A sermon for 2 Advent and the baptism of Paige Carrie Neils. These are the readings appointed for the day:
This is the story of a stump. Before we get to the story, we should clarify that stumps are not just tiny trees. Stumps are dead trees. That is, stumps are trees that have no hope of standing tall or branching out or becoming homes for birds. This is not to disparage stumps, which are fine for other things, like sitting on and fishing from. Stumps are lovely things for high school sweethearts to engrave with their initials, cupid’s arrow sketched between them. (Awwww.) Beyond this, though, stumps don’t hope for more. What can be is only what already is. Stumps are the ultimate realists.
And there might be a kind of admirable, zen-like contentment in the practical resignation of stumps, except that most stumps didn’t get there by themselves. Stumps don’t stump themselves. Most stumps are made into stumps by outside forces, like lightening, forest fires, and lumberjacks. To be a stump is to have had your dreams to stand tall and branch out and become homes for birds cut short from the outside. There is grief to being a stump. And probably other emotions, too. Self-pity, maybe, if you let it. Resentment, possibly, also, along the way. Justified anger. To be a stump is to be at the end of reasonable hope not because you are jaded or cynical, but because even good stumps don’t grow tall.
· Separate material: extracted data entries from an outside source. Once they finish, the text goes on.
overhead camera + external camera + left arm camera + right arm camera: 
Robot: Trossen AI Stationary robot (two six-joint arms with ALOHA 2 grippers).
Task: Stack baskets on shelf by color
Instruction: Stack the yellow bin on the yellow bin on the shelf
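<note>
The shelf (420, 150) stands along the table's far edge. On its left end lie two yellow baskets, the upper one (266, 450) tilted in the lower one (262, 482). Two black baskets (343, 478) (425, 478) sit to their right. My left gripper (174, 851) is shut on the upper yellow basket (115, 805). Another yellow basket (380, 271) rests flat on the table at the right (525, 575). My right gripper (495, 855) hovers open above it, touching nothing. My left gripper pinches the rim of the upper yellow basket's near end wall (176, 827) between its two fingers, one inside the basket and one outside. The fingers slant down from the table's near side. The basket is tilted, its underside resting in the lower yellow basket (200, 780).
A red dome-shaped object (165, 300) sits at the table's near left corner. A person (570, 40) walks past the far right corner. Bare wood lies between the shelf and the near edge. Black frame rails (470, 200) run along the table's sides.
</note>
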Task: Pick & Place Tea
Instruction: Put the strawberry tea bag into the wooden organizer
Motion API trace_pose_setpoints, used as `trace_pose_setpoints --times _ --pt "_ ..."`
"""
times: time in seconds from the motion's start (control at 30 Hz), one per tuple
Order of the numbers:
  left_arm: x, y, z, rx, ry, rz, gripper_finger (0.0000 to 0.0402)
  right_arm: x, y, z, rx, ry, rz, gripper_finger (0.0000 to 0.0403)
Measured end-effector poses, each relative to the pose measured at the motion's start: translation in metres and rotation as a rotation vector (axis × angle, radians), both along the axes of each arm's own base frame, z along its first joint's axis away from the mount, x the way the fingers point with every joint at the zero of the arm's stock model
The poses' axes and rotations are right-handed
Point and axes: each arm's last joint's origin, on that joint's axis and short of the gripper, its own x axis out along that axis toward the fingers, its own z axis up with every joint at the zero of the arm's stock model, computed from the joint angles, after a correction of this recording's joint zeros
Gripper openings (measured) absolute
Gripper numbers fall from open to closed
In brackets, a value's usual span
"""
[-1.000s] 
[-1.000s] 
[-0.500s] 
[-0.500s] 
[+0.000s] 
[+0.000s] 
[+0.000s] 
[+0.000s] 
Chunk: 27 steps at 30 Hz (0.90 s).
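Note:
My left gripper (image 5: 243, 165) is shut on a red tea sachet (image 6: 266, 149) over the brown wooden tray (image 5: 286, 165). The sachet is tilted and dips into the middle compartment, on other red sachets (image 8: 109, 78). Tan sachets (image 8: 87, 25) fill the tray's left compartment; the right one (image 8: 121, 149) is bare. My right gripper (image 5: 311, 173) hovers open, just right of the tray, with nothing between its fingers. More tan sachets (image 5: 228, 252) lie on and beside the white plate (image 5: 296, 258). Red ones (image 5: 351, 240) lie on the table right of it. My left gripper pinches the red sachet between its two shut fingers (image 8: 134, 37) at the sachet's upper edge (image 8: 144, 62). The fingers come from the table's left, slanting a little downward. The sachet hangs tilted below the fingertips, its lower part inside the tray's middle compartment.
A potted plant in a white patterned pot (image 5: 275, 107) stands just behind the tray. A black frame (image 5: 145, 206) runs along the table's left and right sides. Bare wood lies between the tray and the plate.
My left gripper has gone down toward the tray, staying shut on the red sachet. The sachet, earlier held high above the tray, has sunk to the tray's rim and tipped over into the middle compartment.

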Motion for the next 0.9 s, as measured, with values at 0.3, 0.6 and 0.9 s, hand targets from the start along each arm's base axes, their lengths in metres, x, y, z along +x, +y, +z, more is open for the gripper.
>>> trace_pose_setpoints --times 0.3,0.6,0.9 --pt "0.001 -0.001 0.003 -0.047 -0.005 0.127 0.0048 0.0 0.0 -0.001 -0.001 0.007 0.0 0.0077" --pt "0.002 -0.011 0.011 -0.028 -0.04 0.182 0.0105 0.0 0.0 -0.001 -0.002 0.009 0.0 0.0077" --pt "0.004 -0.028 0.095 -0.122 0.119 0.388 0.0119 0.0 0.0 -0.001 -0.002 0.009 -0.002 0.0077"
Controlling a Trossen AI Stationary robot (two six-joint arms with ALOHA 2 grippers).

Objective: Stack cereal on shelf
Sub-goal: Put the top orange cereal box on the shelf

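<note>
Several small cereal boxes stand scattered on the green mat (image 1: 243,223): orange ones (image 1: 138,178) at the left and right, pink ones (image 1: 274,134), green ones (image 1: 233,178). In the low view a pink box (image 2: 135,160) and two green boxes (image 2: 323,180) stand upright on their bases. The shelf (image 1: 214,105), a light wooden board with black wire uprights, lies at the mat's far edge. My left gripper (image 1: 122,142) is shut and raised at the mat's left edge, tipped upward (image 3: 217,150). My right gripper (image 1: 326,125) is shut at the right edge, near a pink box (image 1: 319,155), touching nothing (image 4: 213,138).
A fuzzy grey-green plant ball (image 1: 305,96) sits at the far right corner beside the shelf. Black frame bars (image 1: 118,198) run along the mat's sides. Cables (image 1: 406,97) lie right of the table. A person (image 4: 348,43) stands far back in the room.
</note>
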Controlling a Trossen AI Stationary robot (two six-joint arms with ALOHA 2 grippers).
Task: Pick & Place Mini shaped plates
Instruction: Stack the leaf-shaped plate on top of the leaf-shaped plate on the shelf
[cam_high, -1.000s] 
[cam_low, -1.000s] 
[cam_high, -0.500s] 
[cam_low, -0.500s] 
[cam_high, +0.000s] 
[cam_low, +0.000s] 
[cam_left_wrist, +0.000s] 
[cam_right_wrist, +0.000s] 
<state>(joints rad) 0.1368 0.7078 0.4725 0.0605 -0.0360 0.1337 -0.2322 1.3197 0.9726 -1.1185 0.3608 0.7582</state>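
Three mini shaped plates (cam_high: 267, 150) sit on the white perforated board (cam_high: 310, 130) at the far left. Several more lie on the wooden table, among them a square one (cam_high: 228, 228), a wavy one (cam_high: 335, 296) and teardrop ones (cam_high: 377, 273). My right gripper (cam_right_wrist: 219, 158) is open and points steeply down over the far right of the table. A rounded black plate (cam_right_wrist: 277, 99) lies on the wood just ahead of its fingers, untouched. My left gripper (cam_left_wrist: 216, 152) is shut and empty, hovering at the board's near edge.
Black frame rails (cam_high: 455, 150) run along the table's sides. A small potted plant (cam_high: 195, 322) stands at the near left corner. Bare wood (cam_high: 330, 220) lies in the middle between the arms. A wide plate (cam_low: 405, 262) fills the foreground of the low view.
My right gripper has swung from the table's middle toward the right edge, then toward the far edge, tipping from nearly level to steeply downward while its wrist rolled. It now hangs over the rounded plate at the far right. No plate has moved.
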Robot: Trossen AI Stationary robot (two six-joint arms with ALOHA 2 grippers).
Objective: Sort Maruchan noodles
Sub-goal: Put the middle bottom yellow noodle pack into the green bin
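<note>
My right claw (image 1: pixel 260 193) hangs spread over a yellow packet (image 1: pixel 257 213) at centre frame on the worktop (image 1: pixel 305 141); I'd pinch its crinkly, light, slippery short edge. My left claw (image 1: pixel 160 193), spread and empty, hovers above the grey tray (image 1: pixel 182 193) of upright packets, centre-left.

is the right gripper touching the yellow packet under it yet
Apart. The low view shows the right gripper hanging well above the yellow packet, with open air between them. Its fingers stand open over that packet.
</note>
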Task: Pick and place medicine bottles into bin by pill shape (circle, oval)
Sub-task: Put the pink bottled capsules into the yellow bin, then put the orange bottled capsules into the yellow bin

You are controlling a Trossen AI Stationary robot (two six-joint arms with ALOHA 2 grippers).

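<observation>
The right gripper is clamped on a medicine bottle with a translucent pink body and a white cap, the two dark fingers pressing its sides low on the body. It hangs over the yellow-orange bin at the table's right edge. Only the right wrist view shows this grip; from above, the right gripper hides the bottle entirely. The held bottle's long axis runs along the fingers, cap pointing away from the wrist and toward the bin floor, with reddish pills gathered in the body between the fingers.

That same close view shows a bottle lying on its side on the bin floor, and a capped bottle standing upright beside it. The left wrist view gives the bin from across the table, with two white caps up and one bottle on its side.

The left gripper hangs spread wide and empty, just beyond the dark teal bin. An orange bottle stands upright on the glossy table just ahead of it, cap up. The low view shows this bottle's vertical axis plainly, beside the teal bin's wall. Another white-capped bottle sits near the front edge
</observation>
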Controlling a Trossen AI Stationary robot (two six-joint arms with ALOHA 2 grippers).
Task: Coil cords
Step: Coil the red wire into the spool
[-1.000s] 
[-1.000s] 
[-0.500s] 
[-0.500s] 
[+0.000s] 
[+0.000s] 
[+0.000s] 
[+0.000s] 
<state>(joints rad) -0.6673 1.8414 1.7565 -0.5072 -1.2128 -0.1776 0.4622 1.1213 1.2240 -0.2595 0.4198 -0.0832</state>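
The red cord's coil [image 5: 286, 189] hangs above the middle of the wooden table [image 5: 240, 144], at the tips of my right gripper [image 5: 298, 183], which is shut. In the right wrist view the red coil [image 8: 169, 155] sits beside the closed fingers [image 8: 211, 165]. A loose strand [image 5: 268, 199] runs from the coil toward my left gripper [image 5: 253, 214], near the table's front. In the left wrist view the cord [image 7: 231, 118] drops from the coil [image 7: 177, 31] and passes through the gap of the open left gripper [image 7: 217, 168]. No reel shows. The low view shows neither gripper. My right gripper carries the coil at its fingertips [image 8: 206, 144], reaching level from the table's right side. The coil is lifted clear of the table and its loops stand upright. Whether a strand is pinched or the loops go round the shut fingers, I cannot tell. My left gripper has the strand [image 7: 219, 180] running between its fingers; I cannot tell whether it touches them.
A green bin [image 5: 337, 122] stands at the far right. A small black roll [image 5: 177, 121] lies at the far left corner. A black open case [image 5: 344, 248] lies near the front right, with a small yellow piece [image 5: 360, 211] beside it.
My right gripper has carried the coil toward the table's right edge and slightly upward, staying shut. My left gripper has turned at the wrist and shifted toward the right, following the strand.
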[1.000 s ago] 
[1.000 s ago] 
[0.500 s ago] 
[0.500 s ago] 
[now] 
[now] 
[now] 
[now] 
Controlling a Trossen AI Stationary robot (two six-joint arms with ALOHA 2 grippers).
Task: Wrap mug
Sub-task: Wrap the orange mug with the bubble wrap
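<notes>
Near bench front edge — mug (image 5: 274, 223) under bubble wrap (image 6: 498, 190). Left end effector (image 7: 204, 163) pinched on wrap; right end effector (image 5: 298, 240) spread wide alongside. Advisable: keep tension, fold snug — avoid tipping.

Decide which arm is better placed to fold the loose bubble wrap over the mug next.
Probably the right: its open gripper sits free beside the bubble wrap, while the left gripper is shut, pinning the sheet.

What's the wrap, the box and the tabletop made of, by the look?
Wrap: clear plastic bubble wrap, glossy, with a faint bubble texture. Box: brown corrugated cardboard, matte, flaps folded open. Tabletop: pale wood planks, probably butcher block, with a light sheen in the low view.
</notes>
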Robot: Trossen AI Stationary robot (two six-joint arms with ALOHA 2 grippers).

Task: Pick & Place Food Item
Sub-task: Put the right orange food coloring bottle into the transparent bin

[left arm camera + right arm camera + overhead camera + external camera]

Don’t branch out. Don’t become homes for birds. Stumps grieve not because they don’t have faith but because what they had faith in appears to have failed them.
But sometimes even hopeless stumps are unexpectedly found by hope. A stump with a shoot and a green leaf on top. A branch coming out of the root, a sharer of the same life as the once proud tree. This is the story of one such stump.
The stump’s name was Israel. And the shoot’s name was Emmanuel, “God with us.”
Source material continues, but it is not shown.